• _What is being asked_
From the entries below, copy exactly the lines from the one that contains "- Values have" through the one that contains "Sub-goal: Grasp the", both included, and only those.

::::::::::

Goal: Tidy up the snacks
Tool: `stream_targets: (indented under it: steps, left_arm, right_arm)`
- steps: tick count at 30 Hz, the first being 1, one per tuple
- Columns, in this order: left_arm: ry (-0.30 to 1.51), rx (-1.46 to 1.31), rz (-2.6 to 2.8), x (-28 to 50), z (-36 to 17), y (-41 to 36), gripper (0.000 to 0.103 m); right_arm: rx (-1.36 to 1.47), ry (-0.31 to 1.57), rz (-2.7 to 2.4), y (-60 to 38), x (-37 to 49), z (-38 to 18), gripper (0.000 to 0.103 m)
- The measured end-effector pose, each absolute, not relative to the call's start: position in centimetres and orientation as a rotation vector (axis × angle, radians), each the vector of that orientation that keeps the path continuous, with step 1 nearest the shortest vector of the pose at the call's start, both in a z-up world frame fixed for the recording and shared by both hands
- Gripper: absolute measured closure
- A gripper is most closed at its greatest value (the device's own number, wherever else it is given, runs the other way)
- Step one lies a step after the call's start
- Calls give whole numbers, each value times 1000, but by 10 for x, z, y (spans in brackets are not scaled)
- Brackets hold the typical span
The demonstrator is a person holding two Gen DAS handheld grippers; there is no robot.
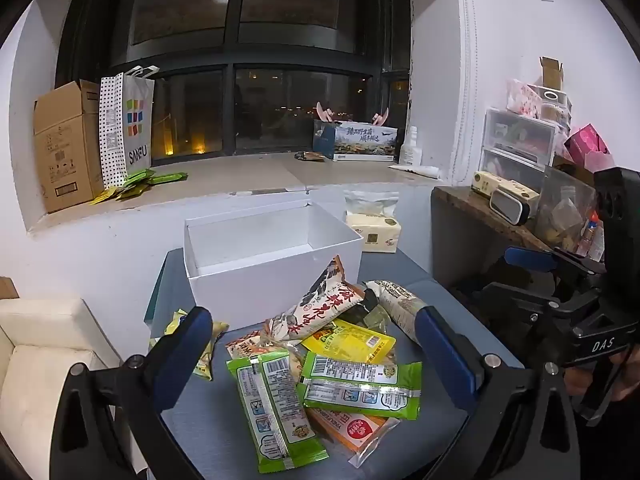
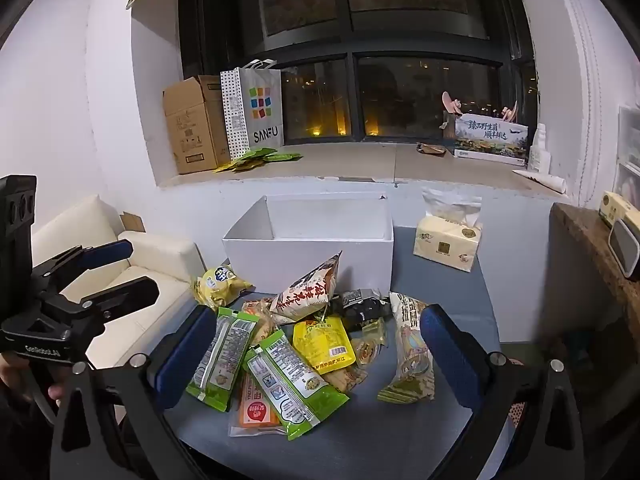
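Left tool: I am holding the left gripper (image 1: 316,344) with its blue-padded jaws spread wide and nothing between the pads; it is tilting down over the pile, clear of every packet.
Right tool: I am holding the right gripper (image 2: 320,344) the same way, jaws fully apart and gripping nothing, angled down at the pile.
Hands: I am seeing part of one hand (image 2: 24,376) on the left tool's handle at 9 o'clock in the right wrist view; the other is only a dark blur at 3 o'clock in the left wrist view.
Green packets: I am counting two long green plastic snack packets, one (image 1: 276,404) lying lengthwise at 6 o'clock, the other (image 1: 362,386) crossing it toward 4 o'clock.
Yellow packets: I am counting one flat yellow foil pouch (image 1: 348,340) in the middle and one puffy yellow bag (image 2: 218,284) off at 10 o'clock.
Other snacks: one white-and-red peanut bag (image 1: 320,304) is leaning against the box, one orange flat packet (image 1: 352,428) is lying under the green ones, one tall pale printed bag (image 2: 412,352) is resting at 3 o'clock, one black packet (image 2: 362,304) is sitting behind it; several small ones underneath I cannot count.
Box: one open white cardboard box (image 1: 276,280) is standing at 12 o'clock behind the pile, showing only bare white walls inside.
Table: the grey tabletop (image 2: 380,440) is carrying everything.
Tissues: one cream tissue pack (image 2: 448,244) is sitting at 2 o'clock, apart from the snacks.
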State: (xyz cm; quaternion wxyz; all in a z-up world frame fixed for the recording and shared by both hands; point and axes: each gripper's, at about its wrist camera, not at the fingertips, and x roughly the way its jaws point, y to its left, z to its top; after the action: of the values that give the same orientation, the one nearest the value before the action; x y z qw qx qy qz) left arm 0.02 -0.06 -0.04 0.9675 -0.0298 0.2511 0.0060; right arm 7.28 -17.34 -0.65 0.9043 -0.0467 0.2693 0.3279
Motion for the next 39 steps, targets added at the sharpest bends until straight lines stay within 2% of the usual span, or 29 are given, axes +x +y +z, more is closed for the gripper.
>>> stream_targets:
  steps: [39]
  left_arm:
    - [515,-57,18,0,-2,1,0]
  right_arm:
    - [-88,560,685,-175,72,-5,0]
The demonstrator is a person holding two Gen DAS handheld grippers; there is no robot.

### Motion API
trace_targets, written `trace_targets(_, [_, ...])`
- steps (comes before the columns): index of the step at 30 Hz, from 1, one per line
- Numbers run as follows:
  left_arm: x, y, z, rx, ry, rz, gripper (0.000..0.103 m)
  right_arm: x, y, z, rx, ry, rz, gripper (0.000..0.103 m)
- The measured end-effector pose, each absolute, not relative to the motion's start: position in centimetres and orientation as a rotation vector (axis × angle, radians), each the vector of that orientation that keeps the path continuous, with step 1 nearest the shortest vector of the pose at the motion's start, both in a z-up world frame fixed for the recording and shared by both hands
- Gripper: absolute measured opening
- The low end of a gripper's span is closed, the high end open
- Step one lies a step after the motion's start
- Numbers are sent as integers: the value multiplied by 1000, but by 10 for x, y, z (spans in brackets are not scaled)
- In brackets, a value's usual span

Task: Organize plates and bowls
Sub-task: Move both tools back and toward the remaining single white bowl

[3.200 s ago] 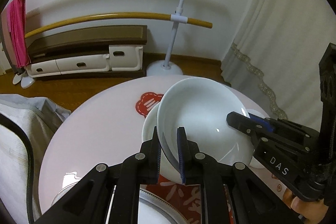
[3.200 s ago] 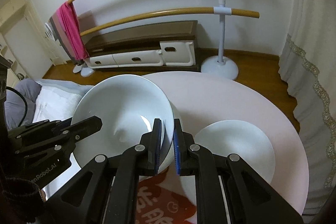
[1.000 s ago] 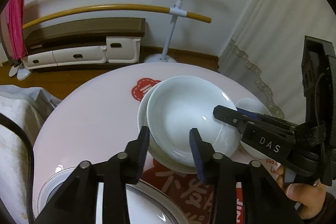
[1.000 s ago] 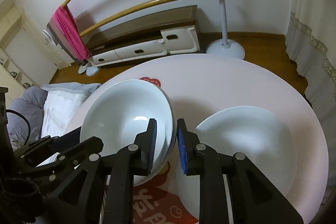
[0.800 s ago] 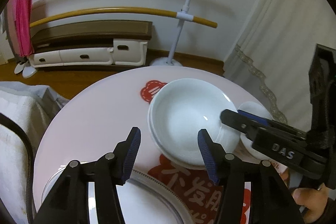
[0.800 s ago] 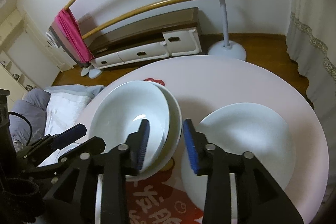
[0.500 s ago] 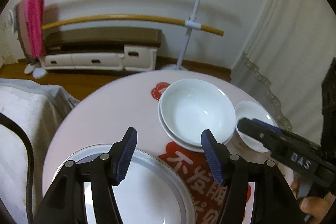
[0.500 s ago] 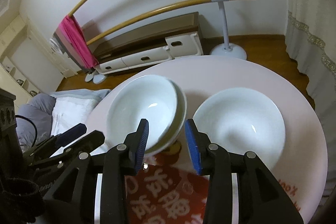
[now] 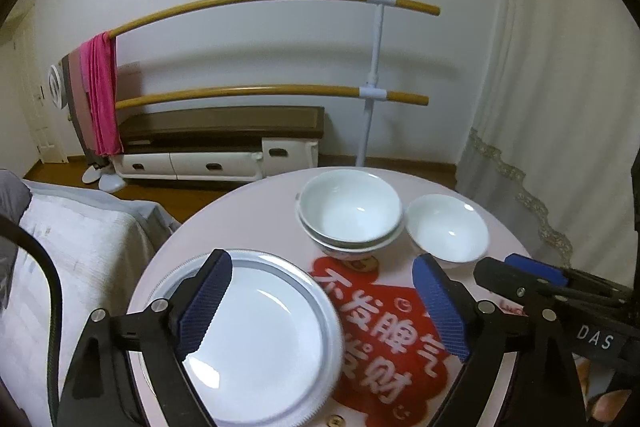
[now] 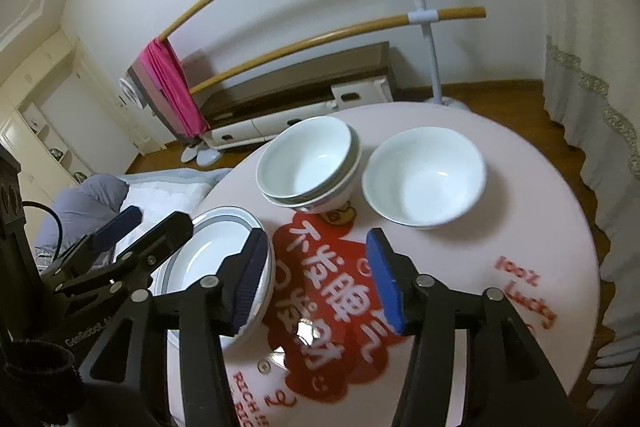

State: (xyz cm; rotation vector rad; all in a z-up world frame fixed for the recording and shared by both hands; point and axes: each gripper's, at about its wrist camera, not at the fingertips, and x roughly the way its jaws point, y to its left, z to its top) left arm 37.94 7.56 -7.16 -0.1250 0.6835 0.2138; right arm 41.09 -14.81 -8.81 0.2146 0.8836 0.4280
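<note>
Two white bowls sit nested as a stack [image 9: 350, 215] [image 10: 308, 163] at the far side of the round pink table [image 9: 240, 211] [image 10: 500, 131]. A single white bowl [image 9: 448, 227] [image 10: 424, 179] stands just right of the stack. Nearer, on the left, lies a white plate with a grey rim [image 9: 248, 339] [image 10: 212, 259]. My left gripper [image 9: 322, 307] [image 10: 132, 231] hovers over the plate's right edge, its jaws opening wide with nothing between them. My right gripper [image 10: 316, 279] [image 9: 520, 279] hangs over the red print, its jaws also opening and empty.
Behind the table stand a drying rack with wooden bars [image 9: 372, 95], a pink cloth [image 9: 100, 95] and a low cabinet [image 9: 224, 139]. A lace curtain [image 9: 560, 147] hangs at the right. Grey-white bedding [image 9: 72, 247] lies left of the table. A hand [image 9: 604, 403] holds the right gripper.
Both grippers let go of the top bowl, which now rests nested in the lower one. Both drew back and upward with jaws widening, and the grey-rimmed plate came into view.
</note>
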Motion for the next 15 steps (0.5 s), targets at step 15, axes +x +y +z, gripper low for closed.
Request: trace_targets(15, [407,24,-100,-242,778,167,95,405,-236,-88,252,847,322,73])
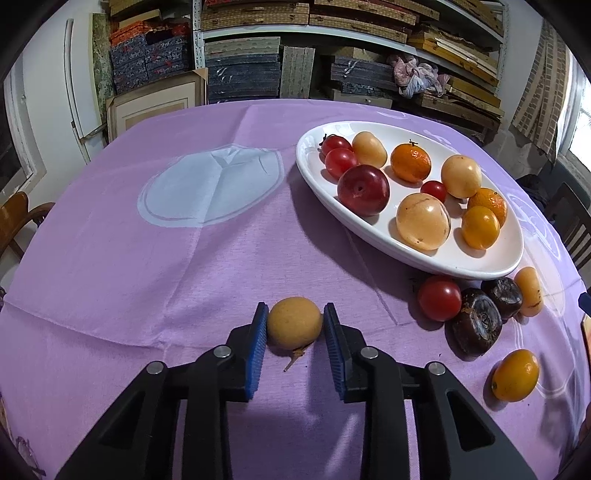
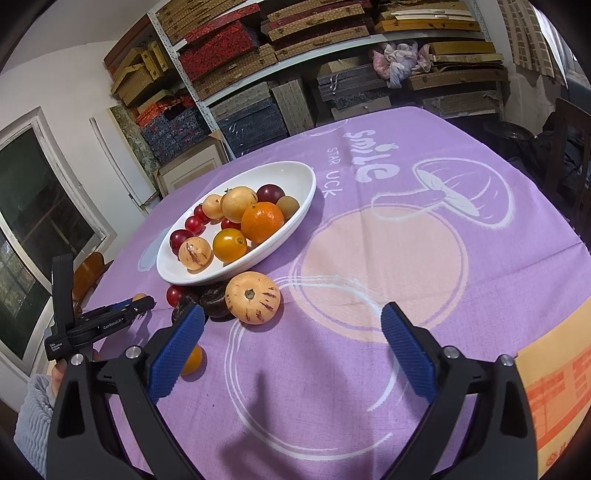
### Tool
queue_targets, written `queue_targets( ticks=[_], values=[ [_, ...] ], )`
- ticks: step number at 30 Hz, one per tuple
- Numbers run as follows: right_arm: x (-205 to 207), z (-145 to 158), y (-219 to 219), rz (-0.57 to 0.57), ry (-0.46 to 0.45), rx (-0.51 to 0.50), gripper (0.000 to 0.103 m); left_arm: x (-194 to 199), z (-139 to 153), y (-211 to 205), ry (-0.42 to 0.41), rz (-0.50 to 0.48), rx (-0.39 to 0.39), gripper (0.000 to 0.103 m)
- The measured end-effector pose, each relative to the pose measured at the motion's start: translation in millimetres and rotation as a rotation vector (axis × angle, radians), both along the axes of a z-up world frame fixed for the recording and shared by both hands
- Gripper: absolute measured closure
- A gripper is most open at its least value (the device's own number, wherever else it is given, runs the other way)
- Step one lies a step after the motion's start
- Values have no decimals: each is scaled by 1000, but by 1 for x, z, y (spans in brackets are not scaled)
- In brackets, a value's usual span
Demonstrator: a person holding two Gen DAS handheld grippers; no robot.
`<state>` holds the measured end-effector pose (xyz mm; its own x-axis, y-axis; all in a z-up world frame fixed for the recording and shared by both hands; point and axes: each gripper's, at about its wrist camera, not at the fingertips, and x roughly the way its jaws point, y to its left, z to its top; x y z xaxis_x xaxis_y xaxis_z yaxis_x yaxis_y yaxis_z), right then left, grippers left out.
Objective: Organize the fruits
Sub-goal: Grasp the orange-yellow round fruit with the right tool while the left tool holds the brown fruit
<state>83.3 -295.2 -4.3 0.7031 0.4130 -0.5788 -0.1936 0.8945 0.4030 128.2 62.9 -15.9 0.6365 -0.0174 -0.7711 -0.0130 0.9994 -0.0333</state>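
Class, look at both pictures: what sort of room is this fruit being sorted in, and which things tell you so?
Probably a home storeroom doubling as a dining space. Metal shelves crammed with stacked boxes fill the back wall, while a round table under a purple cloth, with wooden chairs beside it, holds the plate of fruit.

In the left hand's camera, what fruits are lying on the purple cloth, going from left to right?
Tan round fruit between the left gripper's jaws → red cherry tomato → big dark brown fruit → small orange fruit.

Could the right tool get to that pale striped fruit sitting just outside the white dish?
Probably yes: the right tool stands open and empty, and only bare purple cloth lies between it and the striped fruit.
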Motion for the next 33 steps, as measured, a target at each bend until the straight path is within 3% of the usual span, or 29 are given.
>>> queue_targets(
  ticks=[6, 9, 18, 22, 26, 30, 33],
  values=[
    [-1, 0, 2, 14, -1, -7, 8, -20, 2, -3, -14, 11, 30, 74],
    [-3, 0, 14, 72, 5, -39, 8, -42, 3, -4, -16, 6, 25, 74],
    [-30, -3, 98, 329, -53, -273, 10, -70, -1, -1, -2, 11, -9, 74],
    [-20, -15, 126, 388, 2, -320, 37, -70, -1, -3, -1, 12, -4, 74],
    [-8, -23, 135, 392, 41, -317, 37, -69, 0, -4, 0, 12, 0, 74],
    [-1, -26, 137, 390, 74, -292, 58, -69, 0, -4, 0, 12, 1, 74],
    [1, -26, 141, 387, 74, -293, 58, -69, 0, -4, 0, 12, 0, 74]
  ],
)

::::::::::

• _Solution to this problem_
- Values have no decimals: each is scaled by 1000, but by 1 for x, z, y (spans in brackets are not scaled)
- In brackets, a value's usual span
Demonstrator: a person holding two Gen DAS handheld grippers; no robot.
`<state>` holds the measured end-effector pose (xyz mm; its own x-axis, y-axis; all in a z-up world frame fixed for the recording and shared by both hands; point and axes: each gripper's, at about its wrist camera, not at the fingertips, and x roughly the way its jaws point, y to its left, z to its top; x y z xaxis_x xaxis_y xaxis_z yaxis_x yaxis_y yaxis_z), right then left, grippers left out.
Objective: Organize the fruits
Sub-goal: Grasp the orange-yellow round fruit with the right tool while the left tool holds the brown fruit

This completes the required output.